I pazienti che sono consapevoli della prognosi infausta della propria malattia mostrano livelli meno elevati di ansia. La consapevolezza, aiuta anche chi si prende cura dei pazienti, in particolare quando è condivisa da malato e caregiver. Sono questi, in estrema sintesi i risultati di uno studio condotto dai ricercatori guidati da Carlo Lai, dell’Università Sapienza di Roma, primo nome del lavoro pubblicato su European Journal of Cancer Care.

“I diversi livelli di consapevolezza del paziente per quanto riguarda la propria situazione clinica possono avere un forte impatto a livello psicologico, per esempio sullo stato di ansia e depressione” spiegano gli autori, ricordando che la maggior parte dei pazienti oncologici giunti nelle fasi terminali di malattia non è davvero consapevole della propria situazione clinica. Questo perché fino a qualche decennio fa i medici tendevano a creare una sorta di “protezione” per i pazienti, tenendoli all’oscuro della prognosi, e lo stesso tendono a fare ancora oggi molti caregiver.

“Secondo gli studi oggi disponibili, la comunicazione chiara e diretta sul fine vita sembra in alcuni casi migliorare la qualità di vita di pazienti e caregiver, mentre in altri sembra rappresentare un problema” dicono i ricercatori, che per valutare questo aspetto del fine vita hanno coinvolto nel loro studio 31 coppie paziente-caregiver arruolati in un reparto di Cure Palliative.

“Abbiamo raccolto dati relativi alla consapevolezza di pazienti e caregiver sulla malattia, allo stato di ansia e depressione del paziente e al carico (burden) della situazione sul caregiver” spiegano Lai e colleghi.

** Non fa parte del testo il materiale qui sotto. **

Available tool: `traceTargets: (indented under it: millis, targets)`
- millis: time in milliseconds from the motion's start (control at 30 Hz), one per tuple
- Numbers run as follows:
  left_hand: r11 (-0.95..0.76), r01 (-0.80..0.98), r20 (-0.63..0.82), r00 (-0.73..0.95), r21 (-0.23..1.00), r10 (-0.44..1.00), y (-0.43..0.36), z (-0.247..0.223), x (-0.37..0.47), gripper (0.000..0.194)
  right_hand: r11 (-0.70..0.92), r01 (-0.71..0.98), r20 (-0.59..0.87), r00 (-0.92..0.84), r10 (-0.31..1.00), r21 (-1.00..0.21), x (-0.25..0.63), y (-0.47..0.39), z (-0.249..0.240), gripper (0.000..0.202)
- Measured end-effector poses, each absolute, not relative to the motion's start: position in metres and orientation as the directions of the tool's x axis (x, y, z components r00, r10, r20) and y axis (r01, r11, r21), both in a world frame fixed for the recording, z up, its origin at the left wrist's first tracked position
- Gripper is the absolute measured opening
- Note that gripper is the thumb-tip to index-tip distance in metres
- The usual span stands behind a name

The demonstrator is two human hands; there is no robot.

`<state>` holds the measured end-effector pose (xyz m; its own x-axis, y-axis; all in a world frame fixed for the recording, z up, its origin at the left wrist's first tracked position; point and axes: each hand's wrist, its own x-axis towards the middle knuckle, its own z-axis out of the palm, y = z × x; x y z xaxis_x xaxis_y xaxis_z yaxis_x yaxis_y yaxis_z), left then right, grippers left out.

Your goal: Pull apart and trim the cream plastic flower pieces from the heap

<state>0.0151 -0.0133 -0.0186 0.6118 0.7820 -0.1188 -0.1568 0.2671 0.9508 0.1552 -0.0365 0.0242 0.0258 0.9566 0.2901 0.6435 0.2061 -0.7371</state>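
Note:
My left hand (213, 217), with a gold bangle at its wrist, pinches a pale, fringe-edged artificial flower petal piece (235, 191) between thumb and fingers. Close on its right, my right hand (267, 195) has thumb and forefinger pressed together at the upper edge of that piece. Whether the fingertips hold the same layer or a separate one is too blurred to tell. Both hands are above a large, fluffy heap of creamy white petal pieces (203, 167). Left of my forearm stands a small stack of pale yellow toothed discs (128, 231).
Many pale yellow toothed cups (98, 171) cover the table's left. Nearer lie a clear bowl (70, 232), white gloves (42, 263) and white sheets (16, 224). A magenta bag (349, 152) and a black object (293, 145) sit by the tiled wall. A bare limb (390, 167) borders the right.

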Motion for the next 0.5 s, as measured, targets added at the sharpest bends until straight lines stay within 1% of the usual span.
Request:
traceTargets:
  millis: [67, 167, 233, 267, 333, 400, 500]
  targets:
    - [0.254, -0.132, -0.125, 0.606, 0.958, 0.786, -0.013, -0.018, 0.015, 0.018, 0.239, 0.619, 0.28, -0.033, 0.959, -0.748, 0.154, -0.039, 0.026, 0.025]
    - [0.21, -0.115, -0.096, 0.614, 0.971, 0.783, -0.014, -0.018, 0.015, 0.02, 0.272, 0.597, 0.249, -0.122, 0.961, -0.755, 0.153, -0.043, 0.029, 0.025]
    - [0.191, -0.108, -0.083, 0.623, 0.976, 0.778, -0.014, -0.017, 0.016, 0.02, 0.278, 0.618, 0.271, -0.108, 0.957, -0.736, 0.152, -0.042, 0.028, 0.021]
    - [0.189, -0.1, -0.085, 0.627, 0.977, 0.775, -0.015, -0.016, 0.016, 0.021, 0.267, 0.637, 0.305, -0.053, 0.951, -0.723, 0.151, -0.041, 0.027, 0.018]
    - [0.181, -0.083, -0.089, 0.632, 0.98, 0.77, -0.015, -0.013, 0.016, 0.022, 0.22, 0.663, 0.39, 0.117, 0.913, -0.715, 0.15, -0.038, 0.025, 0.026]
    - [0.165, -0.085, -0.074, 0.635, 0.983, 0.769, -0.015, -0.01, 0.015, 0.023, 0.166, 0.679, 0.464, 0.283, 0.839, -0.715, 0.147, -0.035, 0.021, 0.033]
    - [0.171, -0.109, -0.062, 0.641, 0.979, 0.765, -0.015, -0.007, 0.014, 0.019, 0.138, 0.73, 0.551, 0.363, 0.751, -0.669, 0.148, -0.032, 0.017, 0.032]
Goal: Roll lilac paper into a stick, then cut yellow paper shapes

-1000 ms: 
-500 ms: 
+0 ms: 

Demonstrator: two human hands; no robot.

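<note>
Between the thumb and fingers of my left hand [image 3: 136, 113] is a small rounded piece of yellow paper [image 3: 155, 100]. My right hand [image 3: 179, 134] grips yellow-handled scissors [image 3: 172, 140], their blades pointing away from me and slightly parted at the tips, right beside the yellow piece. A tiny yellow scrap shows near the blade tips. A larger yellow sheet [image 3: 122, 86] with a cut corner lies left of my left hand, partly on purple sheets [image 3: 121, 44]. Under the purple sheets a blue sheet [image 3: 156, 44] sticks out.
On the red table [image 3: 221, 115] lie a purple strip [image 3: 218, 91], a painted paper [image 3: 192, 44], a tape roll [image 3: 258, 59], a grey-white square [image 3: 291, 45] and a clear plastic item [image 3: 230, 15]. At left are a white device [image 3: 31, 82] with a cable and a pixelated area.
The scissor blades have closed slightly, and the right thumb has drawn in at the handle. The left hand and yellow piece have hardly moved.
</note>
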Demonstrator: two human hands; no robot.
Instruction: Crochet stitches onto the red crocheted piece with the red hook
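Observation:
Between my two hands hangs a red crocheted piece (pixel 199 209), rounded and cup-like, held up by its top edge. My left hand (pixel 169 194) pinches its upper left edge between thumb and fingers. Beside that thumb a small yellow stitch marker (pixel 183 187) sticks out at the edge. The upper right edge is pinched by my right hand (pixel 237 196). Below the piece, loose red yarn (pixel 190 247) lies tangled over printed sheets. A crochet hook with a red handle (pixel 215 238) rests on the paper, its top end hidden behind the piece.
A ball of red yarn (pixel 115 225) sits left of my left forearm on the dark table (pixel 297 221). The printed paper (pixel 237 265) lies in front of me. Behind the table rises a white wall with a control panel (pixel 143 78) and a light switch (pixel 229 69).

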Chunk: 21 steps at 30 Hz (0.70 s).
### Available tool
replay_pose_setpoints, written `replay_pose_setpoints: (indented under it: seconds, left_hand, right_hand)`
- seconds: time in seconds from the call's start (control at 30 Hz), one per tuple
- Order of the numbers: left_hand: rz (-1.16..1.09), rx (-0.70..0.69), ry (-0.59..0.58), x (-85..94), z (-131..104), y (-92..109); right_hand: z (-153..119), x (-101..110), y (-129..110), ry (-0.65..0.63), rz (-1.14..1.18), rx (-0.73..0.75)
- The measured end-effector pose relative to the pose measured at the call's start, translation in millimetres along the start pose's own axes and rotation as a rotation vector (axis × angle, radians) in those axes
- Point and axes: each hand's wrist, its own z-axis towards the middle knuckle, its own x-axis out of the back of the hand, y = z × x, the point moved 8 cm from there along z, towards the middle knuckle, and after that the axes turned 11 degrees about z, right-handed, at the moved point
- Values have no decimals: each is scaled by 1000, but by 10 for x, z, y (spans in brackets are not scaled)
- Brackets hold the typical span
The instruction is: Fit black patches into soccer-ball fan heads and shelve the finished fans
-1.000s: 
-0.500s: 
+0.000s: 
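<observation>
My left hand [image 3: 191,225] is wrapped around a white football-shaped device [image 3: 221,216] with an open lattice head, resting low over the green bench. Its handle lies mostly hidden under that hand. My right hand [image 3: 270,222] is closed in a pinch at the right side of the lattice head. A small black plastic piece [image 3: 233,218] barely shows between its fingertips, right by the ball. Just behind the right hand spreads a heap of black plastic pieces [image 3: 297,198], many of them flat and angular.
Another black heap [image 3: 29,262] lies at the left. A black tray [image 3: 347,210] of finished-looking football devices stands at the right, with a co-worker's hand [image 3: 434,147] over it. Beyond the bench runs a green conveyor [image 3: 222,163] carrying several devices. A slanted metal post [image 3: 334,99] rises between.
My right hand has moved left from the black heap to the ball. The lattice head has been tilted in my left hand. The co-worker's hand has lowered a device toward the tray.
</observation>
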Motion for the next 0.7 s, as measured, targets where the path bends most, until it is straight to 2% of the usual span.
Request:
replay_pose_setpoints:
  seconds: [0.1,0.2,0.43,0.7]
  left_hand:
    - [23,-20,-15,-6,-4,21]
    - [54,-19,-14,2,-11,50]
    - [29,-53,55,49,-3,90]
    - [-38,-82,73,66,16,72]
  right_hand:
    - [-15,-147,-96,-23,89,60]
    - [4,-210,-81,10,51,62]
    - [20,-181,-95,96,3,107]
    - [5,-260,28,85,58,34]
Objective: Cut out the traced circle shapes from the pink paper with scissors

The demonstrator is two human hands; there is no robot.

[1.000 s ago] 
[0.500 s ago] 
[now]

E a conti fatti, dall’analisi è emerso che i pazienti consapevoli della propria prognosi infausta hanno un minore livello di ansia rispetto a quelli che invece non sono consapevoli della situazione clinica infausta. “Questa differenza è particolarmente accentuata nelle donne” precisano gli autori. Dal punto di vista dei caregiver, il carico della malattia si riduce quando caregiver e paziente sono ugualmente consapevoli, fermo restando che lo studio mostra anche che quando il caregiver è un figlio adulto, la probabilità che il paziente sia consapevole della prognosi terminale si riduce.

“Nonostante i piccoli numeri dello studio, questi risultati sono importanti perché dimostrano che la consapevolezza della prognosi e la concordanza di aspettative e conoscenza tra paziente e caregiver possono aiutare il paziente ricoverato presso le unità di cure palliative ad adattarsi meglio dal punto di vista psicologico alla situazione e possono supportare i caregiver nel prendersi cura dei loro cari” concludono Lai e colleghi.